### Task to carry out
Print the line that has "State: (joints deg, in" in it, then every remaining line of the data, exactly and without anything extra.

----

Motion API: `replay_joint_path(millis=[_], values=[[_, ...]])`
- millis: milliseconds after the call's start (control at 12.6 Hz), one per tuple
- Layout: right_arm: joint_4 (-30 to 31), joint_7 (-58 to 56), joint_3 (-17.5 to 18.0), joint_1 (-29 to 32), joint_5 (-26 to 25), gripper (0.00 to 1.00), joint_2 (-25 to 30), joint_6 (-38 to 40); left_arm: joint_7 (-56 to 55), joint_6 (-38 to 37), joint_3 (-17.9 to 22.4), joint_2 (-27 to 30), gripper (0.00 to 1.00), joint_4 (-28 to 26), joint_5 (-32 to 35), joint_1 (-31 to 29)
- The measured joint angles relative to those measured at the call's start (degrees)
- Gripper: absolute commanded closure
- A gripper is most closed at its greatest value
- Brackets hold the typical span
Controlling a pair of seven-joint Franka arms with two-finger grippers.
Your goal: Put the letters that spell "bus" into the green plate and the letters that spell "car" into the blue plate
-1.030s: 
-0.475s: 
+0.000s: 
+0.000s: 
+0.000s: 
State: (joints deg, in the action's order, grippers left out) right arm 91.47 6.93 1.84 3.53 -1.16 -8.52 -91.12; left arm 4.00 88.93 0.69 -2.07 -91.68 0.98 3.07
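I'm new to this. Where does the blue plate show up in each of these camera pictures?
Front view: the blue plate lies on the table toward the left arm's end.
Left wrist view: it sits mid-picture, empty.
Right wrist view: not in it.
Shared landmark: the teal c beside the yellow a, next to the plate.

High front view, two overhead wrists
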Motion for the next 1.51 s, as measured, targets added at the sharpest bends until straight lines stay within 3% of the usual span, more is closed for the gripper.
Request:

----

### Response
State: (joints deg, in the action's order, grippers left out) right arm 91.47 6.93 1.84 3.53 -1.16 -8.52 -91.12; left arm 4.00 88.93 0.69 -2.07 -91.68 0.98 3.07
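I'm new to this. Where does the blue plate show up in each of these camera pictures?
Front view: the blue plate lies on the table toward the left arm's end.
Left wrist view: it sits mid-picture, empty.
Right wrist view: not in it.
Shared landmark: the teal c beside the yellow a, next to the plate.

High front view, two overhead wrists
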Motion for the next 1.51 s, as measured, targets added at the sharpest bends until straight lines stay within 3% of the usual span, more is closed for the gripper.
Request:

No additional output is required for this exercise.